In the present study, resistin levels were significantly different between patients with mild acute pancreatitis and those with moderate or severe acute pancreatitis at admission and on days 1, 3 and 7 following admission. Likewise, in patients with mild acute pancreatitis, resistin levels remained relatively stable during the 7-day study period, whereas in the moderate/severe acute pancreatitis group, resistin levels gradually increased. The present study revealed that day 3 resistin levels provided improved prediction for severe pancreatitis compared with CRP and WBC values measured on day 3. In addition, day 3 resistin levels provided a better prediction of necrosis development compared with day 3 CRP levels. Published studies have shown that day 3 resistin levels were similar to CRP in predicting severe pancreatitis, in contrast to previous predictions of necrosis.[34,35] One reason for this difference may be due to the large number of patients with severe pancreatitis in the previously published studies compared with the present study. In the present study, the cut-off value was determined to be 19.5 ng/ml (93% sensitivity, 70% specificity) for severe pancreatitis.

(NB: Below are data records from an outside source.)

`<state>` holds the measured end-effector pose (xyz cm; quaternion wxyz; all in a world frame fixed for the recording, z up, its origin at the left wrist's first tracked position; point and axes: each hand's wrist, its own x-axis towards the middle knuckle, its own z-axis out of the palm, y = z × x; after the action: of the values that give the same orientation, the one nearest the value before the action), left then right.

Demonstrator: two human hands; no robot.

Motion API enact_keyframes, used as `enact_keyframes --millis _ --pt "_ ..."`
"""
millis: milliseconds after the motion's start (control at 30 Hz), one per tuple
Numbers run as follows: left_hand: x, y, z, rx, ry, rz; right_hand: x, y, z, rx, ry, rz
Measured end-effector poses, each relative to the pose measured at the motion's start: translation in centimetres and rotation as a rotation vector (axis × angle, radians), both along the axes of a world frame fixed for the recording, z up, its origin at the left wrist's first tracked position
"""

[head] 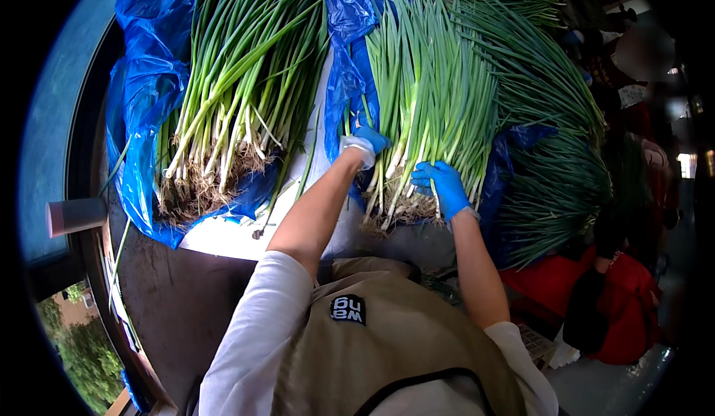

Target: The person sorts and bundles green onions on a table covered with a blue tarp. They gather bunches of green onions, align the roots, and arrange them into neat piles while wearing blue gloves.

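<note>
My left hand (370, 138), in a blue glove with a clear cuff, is at the left edge of a pile of green onions (435, 92), beside a blue plastic bag (351, 53); its fingers are partly hidden. At the white lower stalks of the same pile, my right hand (444, 186), also blue-gloved, has bent fingers around or against a few stalks; whether it grips them is unclear. Roots hang at the pile's near edge. Another pile of green onions (234, 114) with brown roots lies to the left on blue plastic (151, 92).
More green onions (553, 192) lie at the right. A cylindrical object (76, 217) stands out at the left by a window. Loose leaves lie on the pale table surface (223, 241). Past the table on the right, a person in red (628, 304) is close by, with others farther back.
</note>
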<state>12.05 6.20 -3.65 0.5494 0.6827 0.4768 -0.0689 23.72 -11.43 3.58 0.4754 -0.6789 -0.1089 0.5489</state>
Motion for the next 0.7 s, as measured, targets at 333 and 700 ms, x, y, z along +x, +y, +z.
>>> enact_keyframes --millis 333,700 --pt "-3.5 -2.1 2.9 -1.206 -1.048 0.493 -1.8 1.9 2.0 0.065 0.034 0.044" --pt "-2.9 -4.5 4.1 -0.900 -1.248 0.593 -5.9 0.4 0.5 0.117 -0.226 0.248"
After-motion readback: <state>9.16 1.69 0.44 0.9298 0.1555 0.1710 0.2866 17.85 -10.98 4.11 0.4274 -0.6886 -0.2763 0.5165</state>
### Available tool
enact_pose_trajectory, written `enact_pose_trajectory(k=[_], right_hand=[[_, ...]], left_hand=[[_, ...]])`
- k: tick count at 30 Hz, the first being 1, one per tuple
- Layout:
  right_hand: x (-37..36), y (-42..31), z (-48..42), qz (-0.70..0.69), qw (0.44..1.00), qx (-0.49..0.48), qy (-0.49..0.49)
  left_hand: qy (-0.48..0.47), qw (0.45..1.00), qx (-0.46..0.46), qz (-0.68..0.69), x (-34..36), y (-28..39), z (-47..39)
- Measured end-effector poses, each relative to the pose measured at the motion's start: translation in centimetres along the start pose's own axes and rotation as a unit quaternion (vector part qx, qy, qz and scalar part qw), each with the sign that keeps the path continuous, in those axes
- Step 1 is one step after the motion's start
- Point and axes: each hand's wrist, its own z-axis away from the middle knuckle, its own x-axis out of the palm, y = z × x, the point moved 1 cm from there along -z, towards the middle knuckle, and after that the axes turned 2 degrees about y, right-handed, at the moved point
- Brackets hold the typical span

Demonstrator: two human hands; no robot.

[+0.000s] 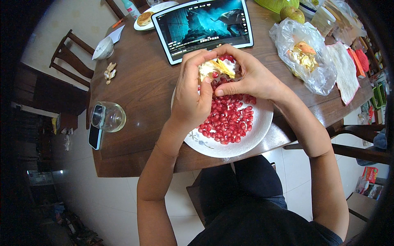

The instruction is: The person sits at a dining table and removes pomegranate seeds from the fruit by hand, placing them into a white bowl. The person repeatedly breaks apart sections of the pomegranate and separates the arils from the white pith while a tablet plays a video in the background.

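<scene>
My left hand (pixel 194 89) and my right hand (pixel 252 73) together hold a piece of pomegranate (pixel 220 67), its pale membrane and some red seeds showing between them. Both thumbs point in toward its lower side. Beneath is a white plate (pixel 221 151) with a grey-blue floral pattern, near the table's front edge. A heap of loose red pomegranate seeds (pixel 227 123) lies on it. To the right, a clear plastic bag (pixel 323 77) lies spread open with pomegranate peel (pixel 307 55) on it.
Behind the plate stands a tablet (pixel 204 27). A glass jar (pixel 117 117), a phone (pixel 94 136), ginger-like pieces (pixel 110 73) and a bowl (pixel 104 49) are on the left. A plate (pixel 140 27) holds a flat bread. A cloth (pixel 343 70) and a pear-like fruit (pixel 291 14) are at right.
</scene>
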Motion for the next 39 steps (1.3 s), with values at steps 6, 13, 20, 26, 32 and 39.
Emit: enact_pose_trajectory(k=[6,13,20,26,32,39], right_hand=[[-0.1,-1.1,0.1,-0.075,0.991,0.114,0.011],[0.0,0.3,0.1,-0.057,0.995,0.08,0.033],[-0.1,0.2,0.0,-0.03,0.997,0.064,0.011],[-0.1,0.1,0.0,-0.041,0.996,0.081,0.01],[0.0,-0.2,0.1,-0.064,0.993,0.096,0.008],[-1.4,-0.8,0.1,-0.101,0.986,0.095,-0.089]], left_hand=[[0.007,1.0,0.019,-0.009,-0.1,0.0,-0.1],[-0.006,0.998,0.013,-0.066,0.2,1.0,0.0],[-0.002,1.0,-0.019,0.018,0.4,0.2,0.2],[-0.002,1.0,-0.016,0.022,0.3,-0.1,0.2],[-0.003,1.0,-0.011,-0.021,0.1,0.4,0.2],[0.029,0.988,-0.085,0.128,0.4,-0.2,0.0]])
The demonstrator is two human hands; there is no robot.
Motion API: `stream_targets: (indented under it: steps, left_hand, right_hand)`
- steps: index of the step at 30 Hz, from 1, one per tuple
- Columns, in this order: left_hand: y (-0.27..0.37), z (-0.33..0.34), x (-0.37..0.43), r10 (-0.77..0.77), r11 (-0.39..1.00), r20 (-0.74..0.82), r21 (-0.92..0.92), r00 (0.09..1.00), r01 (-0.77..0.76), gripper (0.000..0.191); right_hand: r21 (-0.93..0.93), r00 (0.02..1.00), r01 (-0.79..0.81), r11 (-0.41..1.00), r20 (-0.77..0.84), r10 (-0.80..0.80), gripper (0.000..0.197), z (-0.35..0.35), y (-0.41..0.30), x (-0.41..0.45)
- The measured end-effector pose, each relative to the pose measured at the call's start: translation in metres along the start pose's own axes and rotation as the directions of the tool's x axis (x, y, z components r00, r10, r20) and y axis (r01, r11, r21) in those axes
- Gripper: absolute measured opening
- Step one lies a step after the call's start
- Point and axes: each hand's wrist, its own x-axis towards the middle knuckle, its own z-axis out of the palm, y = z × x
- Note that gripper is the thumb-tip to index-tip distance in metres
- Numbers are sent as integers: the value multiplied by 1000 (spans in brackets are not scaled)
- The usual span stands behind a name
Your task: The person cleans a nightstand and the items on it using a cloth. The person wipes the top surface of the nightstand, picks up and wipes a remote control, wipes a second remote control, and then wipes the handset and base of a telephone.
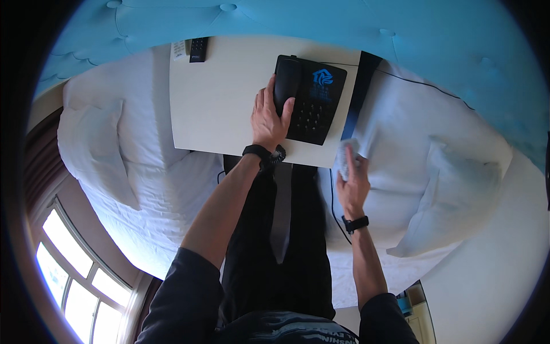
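Observation:
A black corded desk telephone (pixel 318 116) lies on the cream top of a bedside table (pixel 219 99). My left hand (pixel 270 114) grips its handset (pixel 288 81), fingers along the left side and thumb on the right. The handset rests on the phone's body, its lower part hidden under my palm. At the table's right front corner, my right hand (pixel 354 180) holds a pale, textured cloth (pixel 347 155), slightly blurred, with one finger stretched along it. Neither the cloth nor my right hand touches the telephone.
Two remote controls, one white (pixel 179 50) and one black (pixel 198 50), lie at the table's back left. White-covered beds with pillows (pixel 451 202) flank the table. Behind it rises a blue tufted headboard (pixel 300 19). A black cable (pixel 333 193) hangs beside my right leg.

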Motion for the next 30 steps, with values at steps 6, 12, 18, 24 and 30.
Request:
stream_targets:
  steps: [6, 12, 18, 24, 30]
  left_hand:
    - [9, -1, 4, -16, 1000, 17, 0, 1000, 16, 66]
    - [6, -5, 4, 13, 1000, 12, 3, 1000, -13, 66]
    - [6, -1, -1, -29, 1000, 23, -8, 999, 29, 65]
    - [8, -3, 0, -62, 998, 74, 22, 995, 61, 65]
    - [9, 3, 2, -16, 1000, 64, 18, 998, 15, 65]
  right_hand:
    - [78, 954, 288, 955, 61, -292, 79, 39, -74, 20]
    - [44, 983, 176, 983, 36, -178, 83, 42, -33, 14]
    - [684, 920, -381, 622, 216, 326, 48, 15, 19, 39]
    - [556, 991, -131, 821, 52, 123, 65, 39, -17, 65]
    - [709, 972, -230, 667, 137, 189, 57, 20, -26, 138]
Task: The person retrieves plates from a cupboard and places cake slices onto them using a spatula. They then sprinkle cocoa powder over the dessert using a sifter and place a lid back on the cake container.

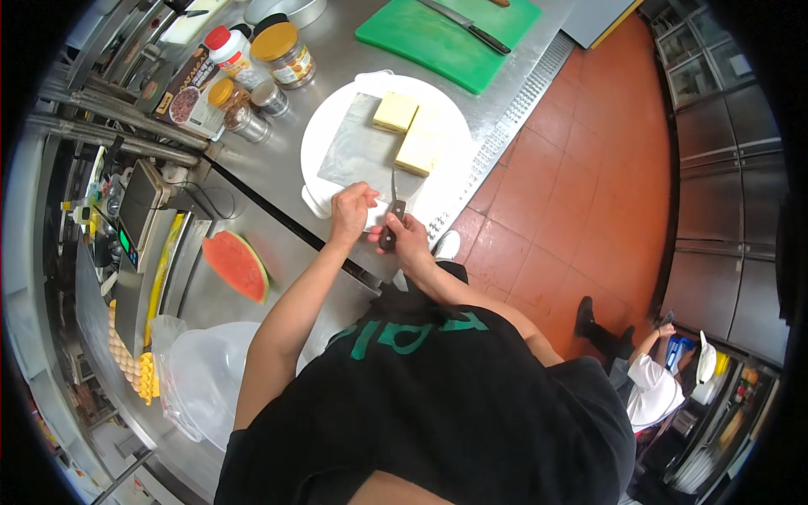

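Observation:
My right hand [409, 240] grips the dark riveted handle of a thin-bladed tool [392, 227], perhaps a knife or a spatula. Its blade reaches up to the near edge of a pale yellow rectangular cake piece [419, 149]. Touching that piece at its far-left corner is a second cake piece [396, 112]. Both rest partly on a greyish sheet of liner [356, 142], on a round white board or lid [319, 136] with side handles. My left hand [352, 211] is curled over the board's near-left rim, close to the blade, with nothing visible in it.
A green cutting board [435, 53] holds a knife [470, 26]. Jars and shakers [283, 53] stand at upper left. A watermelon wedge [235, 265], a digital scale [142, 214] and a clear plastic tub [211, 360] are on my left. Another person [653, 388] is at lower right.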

Increases in adipose tissue due to obesity increases the complexity of acute pancreatitis, for example, obesity can lead to an increase in local complications, organ failure and mortality risk.[36] Fat necrosis cannot be assessed with CT because fat tissue does not hold contrast. Therefore, there is a clear need for methods other than CT that are more effective, usable, economical, and have very few side-effects, for the early determination of peripancreatic fat necrosis in particular. Resistin may be a useful marker as an indirect indicator of adipose tissue necrosis and predictor for the severity of acute pancreatitis. However, the present study is limited by the relatively small sample size and further randomized, controlled studies that include a larger patient group are required to validate these results.

In conclusion, resistin may represent a new, inexpensive and effective indicator for predicting the severity of acute pancreatitis and presence of necrosis, and thus the hospitalization period, disease management, and early endoscopic, percutaneous or surgical intervention requirements in patients with acute pancreatitis.